Task statement: Return every line from the one with "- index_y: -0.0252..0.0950" through the one with "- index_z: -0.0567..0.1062", inclusive, exactly as it appears below.

Given information:
--- START ---
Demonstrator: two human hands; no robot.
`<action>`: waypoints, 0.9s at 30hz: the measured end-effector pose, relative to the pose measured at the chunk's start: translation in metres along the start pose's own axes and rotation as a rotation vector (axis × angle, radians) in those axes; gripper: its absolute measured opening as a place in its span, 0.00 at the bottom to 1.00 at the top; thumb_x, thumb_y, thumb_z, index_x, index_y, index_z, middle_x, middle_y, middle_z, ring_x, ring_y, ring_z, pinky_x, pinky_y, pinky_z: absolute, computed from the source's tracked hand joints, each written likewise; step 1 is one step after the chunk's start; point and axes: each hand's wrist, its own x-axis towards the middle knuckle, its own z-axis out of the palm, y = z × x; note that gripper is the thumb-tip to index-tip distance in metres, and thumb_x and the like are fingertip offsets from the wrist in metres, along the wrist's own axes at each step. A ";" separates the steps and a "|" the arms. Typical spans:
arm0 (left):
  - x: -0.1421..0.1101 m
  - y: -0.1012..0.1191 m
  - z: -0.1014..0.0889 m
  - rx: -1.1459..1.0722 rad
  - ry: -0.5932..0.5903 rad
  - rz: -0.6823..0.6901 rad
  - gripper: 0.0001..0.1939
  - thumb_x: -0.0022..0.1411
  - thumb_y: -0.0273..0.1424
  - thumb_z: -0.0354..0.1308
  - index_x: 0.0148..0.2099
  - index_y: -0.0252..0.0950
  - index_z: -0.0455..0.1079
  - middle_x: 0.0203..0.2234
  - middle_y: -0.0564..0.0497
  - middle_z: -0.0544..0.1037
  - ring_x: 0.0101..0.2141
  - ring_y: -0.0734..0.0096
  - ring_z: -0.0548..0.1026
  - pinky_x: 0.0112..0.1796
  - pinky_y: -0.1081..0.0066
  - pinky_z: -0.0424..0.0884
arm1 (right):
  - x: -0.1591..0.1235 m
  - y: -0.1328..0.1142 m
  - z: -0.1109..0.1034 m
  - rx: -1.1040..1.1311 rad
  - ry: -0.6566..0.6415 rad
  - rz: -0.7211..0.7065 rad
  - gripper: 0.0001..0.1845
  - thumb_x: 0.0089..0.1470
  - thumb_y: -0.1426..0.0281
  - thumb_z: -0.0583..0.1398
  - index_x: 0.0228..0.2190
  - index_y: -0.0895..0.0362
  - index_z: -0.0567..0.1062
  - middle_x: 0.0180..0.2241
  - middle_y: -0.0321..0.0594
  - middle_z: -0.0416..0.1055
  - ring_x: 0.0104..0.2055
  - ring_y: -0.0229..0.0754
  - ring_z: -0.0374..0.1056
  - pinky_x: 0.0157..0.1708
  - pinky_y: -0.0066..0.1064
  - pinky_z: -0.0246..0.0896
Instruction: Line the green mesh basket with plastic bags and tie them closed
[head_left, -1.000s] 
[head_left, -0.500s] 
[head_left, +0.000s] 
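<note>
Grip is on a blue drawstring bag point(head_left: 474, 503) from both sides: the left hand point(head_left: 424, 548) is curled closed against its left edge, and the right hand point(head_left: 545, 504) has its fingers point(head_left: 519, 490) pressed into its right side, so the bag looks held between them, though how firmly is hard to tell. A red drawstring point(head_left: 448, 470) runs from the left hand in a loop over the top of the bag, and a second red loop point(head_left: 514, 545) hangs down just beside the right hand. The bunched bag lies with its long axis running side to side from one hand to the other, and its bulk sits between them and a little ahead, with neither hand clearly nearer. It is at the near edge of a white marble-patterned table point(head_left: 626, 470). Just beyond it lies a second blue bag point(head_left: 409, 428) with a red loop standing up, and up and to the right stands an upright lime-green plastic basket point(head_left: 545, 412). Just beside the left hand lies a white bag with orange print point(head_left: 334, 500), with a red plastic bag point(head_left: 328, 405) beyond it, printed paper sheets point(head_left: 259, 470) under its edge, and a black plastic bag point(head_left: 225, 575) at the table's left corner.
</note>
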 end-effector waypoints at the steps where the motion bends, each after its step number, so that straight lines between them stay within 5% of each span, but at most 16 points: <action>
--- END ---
Answer to this exercise:
  - index_y: -0.0252..0.0950
  - index_z: -0.0455..0.1079
  - middle_x: 0.0203..0.2234
  - middle_y: -0.0564..0.0497
  - middle_z: -0.0544..0.1037
  - ring_x: 0.0101..0.2141
  - ring_y: -0.0734..0.0096
  - ring_z: -0.0548..0.1026
  - pinky_x: 0.0112..0.1796
  - pinky_y: -0.1081..0.0066
  - pinky_z: -0.0424..0.0884
arm1 (right):
  - x: -0.1591..0.1235 m
  - y: -0.1328..0.1142 m
  - z: -0.1109..0.1034 m
  - rx: -1.1040..1.1311 rad
  - ry: -0.6566..0.6415 rad
  - rz: -0.7211..0.7065 rad
  - gripper: 0.0001..0.1845
  - thumb_x: 0.0089..0.1470
  - thumb_y: -0.1426..0.0281
  - thumb_z: -0.0583..0.1398
  - index_x: 0.0228..0.2190
  - index_y: -0.0895..0.0362
  - index_z: -0.0567..0.1062

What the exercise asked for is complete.